= Luna Park, Johnstown =

Former amusement park in Johnstown, Pennsylvania

Luna Park, originally known as Roxbury Park, was an amusement park located in Johnstown, Pennsylvania. The park was commonly visited for its racetrack, picnic facilities, and amusement rides. It operated from 1904 to 1922, when it was converted to a municipal park.

==History==
Johnstown founder Joseph Johns set aside land in his town for use as public parks in 1800. Part of that land was the land which would later house Roxbury Park, which, by 1904, was established as a fenced-off amusement area that contained a horse racing track. When the Tri-County Driving Park Association defaulted on $40,000 in bonds, ownership of the land fell into the hands of stockbroker Frank Cresswell, who then quadrupled the rent on the Roxbury Race Track in 1904. Track manager John Pender responded by moving all of the track's scheduled races to nearby Westmont Race Track, causing Roxbury Park to have a poor 1904 season.

After Cresswell attempted to persuade Pender to bring his races back to Roxbury Park, the park was subsequently leased to an association of roughly 100 businessmen and community leaders, including mayor Charles Young. The association invested an additional $50,000 for new attractions, including a merry-go-round, a roller coaster, a crystal maze, a laughing gallery, an "upside-down house", enhanced lakeside attractions (expanded lake and new boats), a vaudeville theater, and a grandstand that could seat 2,000 people. Just before the grand opening on Memorial Day 1905, the park's name was changed to Luna Park.

Luna Park's initial year, capped by hosting the 1905 Inter-State Fair (attended by 25,000 people) was successful, as was the second season. The Panic of 1907, a severe recession that started in 1907 and continued into 1908, had a devastating effect on the park's attendance figures in both years (including the cancellation of the 1908 Inter-State Fair), forcing the transfer of Luna Park's lease from its ownership under the association to a new partnership led by local brewer Ernest Emmerling in 1908. The races, picnics, and boxing matches that predated the park's grand opening continued to be Luna Park's main draw.

While its popularity never returned to the heights it attained in 1905, the Johnstown Luna Park managed to outlast most of its contemporary namesakes despite the uncertainty of its ownership. A new "New Luna Park Amusement Company" was incorporated on April 5, 1910. Capitalized at $10,000, the corporation was chartered for "buying, selling, or otherwise acquiring or disposing of real estate, for the purpose of erecting and operating thereon a scenic railway, dancing pavilion, and other amusements of a similar or cognate character, and generally to conduct the business of a recreation park."

In late 1914, the city of Johnstown was investigating the possibility of purchasing land for possible use as a municipal park. In 1917, the city stepped up its attempts to increase its parkland. After the 1918 purchase of nearby Highland Park, Johnstown mayor Joe Cauffiel urged the purchase of Luna Park.

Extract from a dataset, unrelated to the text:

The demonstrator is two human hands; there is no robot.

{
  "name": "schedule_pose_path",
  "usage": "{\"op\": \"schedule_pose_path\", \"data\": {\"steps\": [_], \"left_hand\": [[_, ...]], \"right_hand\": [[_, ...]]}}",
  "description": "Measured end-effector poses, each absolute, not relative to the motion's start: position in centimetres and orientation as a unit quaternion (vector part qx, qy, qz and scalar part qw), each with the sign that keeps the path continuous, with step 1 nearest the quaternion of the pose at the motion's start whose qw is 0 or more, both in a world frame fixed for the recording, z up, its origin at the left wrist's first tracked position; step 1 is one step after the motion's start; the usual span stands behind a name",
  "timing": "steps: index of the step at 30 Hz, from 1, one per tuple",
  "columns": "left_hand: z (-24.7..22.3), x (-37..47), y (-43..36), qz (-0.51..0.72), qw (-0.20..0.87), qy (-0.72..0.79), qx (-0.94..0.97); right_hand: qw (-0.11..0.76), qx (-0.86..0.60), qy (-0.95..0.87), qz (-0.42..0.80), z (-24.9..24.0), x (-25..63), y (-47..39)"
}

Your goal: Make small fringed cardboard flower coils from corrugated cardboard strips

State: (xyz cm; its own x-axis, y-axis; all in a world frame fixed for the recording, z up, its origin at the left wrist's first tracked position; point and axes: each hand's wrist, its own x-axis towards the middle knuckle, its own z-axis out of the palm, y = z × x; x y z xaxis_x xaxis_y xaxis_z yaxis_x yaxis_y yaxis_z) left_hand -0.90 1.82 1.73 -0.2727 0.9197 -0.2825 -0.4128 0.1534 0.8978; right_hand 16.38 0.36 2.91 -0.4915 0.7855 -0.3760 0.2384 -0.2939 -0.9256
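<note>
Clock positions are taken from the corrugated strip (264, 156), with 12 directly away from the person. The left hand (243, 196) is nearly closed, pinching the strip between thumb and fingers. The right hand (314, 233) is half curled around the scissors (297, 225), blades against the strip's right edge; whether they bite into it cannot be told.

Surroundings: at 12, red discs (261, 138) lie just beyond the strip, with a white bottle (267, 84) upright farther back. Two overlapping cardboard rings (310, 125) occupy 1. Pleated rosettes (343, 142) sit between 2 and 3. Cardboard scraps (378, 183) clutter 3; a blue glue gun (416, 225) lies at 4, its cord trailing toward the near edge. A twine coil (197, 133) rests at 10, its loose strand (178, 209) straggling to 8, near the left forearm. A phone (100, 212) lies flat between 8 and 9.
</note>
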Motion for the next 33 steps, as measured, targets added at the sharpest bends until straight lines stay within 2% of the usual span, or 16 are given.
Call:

He reiterated his position in his second inauguration address in January of 1920.

In 1921, trolley service to the park ended. On July 18, 1922, the city of Johnstown purchased Luna Park, its land, and an additional tract in Upper Yoder Township with an appropriation of $366,618 ($210,469 going to the heirs of Cresswell, who still owned Luna Park's land). Subsequently, a vote of the Johnstown City Commission restored the Roxbury Park name to the still-open amusement park. Roxbury Park was converted into a municipal park after the end of the 1922 season. In the present day, no trace remains of the racetrack or the amusement park itself.